What you should do:
The lines to copy are those holding the string "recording" in the entries below.

Stored dataset items

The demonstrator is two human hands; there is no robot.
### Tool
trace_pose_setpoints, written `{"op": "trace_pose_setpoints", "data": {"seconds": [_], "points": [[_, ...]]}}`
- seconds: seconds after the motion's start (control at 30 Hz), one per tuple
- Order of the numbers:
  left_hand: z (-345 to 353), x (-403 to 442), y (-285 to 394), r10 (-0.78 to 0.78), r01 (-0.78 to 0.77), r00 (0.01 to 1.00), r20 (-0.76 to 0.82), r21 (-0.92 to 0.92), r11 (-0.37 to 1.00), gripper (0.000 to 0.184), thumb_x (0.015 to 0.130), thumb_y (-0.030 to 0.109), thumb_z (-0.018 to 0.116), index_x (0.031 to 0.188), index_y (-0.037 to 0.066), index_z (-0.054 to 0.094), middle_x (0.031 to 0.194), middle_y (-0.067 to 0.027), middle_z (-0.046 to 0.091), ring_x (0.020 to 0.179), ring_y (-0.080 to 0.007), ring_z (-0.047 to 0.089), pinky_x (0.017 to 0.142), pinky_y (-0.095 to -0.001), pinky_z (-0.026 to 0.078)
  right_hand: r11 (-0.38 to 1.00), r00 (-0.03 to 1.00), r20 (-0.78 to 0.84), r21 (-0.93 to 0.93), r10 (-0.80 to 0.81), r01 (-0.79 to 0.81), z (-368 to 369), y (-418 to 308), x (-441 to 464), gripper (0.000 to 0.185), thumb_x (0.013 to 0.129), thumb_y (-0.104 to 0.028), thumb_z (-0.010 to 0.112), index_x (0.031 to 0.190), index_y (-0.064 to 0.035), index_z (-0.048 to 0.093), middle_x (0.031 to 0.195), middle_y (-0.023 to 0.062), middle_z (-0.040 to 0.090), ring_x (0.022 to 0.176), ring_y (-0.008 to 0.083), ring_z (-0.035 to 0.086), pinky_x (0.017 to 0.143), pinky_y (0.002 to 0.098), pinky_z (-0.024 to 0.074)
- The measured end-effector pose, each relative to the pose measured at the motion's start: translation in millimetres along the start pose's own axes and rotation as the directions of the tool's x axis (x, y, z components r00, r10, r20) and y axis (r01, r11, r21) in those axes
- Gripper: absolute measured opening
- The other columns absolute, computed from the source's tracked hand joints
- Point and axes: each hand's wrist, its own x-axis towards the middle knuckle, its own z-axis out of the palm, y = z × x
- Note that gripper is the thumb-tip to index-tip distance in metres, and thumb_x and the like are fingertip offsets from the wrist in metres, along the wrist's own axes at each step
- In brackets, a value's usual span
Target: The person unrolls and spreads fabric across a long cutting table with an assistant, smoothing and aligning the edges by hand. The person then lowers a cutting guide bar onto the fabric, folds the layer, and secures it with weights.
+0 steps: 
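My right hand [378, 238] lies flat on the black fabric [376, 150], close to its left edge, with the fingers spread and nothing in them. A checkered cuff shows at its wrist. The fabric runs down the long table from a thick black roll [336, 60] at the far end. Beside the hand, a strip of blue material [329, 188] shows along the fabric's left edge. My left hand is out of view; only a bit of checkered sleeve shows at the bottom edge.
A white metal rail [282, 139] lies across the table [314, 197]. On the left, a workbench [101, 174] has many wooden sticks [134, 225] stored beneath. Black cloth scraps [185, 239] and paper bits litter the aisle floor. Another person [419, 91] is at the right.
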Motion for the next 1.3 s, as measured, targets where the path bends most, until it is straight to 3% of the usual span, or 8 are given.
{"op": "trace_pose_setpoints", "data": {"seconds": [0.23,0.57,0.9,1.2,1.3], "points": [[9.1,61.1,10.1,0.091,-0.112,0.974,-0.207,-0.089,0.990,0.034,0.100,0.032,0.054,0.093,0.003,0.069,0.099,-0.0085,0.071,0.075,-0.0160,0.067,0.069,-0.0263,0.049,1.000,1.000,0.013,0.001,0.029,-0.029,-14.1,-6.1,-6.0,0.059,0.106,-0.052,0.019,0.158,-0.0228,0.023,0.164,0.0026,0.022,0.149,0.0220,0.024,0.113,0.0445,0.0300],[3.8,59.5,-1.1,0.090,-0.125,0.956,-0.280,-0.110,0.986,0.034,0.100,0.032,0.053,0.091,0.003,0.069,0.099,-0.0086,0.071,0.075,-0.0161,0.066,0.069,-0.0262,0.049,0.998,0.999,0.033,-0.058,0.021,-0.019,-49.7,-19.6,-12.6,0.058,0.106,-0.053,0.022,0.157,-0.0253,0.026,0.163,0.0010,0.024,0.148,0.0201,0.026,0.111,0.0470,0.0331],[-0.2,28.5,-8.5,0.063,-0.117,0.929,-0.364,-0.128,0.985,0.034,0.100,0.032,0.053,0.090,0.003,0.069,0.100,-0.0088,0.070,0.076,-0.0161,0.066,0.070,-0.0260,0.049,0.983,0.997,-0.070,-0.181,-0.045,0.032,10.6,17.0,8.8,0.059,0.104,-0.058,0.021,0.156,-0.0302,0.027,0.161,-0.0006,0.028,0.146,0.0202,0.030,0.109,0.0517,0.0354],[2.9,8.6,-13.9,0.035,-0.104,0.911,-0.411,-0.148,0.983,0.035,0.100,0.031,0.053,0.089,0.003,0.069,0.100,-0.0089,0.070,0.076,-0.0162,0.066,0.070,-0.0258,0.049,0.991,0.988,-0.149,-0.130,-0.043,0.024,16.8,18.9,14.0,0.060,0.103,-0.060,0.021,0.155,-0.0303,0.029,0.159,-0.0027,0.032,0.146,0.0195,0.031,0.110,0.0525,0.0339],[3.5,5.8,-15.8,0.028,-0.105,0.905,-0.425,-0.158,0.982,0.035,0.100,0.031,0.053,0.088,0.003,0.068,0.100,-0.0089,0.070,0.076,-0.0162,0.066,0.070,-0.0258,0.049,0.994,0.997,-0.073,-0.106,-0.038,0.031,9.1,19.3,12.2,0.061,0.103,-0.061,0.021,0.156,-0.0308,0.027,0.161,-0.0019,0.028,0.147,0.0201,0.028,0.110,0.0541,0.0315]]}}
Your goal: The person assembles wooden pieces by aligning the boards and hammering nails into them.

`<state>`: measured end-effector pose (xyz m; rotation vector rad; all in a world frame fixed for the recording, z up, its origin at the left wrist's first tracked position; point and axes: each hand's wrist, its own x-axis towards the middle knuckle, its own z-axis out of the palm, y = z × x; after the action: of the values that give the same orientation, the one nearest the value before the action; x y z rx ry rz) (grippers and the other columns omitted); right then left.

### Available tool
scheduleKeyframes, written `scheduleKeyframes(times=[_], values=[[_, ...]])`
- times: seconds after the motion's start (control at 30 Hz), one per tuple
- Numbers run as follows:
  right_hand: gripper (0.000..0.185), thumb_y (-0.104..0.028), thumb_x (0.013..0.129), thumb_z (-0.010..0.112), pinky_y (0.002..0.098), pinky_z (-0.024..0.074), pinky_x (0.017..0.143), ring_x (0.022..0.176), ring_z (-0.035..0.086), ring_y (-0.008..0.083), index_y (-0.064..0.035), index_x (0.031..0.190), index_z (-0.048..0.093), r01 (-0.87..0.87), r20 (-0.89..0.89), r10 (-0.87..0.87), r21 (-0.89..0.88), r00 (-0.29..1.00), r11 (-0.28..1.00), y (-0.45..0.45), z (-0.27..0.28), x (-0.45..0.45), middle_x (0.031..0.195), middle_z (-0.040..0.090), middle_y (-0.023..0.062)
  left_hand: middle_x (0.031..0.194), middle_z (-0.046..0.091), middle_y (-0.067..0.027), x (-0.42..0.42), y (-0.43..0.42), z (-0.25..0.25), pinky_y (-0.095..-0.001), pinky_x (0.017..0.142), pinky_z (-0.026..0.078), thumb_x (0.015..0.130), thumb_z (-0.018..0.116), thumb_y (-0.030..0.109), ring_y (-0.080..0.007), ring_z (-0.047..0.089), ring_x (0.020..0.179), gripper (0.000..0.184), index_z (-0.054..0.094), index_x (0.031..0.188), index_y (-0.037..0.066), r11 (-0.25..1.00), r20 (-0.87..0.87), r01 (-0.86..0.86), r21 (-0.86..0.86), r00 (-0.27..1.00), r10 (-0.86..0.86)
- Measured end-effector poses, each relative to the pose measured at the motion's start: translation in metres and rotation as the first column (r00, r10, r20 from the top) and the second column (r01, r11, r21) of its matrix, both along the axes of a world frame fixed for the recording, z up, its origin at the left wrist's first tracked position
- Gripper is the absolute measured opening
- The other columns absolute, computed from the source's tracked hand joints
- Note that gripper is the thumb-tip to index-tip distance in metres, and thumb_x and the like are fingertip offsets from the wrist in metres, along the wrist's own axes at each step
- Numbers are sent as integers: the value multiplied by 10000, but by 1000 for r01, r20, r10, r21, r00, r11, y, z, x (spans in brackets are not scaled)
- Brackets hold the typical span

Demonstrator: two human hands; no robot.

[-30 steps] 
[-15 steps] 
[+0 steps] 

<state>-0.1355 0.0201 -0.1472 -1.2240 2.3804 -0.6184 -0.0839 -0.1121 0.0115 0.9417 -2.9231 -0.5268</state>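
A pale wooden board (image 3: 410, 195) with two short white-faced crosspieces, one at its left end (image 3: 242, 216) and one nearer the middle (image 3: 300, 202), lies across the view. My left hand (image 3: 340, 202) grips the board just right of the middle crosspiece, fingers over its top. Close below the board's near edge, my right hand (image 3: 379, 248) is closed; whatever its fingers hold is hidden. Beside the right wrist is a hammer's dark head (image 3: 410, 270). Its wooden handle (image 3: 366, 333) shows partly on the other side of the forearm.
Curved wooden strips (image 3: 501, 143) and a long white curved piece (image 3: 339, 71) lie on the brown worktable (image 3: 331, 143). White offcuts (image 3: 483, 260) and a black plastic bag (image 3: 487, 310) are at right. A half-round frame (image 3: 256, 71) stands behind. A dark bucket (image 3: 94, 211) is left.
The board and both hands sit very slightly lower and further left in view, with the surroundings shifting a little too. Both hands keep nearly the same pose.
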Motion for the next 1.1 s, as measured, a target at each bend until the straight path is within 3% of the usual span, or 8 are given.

Written reply:
`<state>`: measured end-effector pose (xyz m; rotation vector rad; all in a world frame fixed for the recording, z up, its origin at the left wrist's first tracked position; point and axes: each hand's wrist, its own x-axis towards the middle knuckle, its own z-axis out of the palm, y = z × x; after the action: of the values that give the same orientation, the one nearest the value before the action; x y z rx ry rz) (grippers and the other columns omitted); right then left.
- Measured end-effector poses, each relative to the pose measured at the motion's start: translation in metres and rotation as the first column (r00, r10, r20 from the top) and the second column (r01, r11, r21) of its matrix, both along the axes of a world frame fixed for the recording, z up, its origin at the left wrist's first tracked position

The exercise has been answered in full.